### [WORK INSTRUCTIONS]
Check every line below for the word "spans" and show those that hold it.

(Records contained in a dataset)
== Segment start ==

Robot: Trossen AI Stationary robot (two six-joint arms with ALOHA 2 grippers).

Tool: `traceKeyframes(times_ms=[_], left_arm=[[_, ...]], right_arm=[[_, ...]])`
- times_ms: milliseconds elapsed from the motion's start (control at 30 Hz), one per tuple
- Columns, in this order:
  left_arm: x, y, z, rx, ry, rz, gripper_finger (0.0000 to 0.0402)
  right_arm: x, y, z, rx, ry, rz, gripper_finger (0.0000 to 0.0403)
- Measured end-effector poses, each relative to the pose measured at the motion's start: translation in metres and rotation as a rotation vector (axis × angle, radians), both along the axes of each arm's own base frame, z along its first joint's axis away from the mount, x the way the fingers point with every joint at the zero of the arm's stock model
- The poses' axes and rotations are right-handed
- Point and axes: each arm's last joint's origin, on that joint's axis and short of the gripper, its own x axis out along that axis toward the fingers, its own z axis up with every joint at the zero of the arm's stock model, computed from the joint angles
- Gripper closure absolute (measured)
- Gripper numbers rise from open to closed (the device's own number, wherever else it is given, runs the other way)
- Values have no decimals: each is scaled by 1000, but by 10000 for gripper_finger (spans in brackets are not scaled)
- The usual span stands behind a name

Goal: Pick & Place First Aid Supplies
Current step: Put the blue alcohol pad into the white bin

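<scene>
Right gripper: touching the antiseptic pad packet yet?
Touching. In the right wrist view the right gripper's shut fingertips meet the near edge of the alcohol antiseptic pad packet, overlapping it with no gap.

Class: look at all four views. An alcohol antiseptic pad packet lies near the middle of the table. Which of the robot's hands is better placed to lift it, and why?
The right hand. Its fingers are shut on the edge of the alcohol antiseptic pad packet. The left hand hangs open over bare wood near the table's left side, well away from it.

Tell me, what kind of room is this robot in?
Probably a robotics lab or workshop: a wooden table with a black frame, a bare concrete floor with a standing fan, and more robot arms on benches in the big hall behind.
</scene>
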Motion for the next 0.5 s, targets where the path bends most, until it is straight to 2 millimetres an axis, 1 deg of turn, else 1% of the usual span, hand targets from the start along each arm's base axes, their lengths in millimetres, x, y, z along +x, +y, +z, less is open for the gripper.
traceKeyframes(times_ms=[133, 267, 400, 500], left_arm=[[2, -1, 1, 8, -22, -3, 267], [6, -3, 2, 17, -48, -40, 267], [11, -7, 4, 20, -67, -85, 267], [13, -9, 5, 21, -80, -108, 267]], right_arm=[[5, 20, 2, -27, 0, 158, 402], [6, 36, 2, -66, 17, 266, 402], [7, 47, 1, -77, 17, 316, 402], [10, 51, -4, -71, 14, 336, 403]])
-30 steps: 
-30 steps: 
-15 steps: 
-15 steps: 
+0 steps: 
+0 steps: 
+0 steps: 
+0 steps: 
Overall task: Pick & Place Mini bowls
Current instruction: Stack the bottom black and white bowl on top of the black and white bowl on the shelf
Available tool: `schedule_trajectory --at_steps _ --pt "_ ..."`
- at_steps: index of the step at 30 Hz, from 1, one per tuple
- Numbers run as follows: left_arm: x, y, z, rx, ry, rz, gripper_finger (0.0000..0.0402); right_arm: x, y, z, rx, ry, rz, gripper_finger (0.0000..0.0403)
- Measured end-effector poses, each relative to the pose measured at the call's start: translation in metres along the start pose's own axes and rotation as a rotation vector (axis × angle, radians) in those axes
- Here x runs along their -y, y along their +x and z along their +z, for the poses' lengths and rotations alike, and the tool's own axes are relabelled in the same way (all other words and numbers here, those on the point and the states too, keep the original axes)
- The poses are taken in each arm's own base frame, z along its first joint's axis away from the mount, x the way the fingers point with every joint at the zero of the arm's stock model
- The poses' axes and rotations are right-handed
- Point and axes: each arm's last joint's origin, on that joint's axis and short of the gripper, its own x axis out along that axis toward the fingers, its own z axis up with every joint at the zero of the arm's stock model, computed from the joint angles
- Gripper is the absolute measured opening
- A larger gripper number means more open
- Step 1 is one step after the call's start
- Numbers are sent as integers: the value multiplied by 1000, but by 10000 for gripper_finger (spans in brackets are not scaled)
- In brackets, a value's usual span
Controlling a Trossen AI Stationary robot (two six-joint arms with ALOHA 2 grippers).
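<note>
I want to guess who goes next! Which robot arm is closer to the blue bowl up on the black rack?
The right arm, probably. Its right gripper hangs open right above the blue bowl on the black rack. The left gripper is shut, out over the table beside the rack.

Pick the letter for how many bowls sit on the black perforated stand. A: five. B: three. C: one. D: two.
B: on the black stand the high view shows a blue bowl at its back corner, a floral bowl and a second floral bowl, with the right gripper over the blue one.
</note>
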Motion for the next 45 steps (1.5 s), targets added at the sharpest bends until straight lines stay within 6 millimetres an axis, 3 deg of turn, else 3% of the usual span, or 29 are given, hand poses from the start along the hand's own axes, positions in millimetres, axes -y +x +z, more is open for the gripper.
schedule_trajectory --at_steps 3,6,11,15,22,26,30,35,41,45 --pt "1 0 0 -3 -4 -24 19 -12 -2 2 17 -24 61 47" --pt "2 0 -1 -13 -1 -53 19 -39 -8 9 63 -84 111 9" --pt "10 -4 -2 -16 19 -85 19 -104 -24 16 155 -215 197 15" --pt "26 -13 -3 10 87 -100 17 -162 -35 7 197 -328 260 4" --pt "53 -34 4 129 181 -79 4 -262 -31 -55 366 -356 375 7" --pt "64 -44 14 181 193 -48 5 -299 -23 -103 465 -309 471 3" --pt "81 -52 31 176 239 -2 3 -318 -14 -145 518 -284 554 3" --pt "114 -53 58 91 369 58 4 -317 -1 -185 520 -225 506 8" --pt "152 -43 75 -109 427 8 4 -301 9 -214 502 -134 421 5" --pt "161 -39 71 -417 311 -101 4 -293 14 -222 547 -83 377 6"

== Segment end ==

### [SOLUTION FOR THIS TASK]
- Values have no decimals: each is scaled by 1000, but by 10000 for gripper_finger (spans in brackets are not scaled)
- Numbers are sent as integers: the value multiplied by 1000, but by 10000 for gripper_finger (spans in brackets are not scaled)

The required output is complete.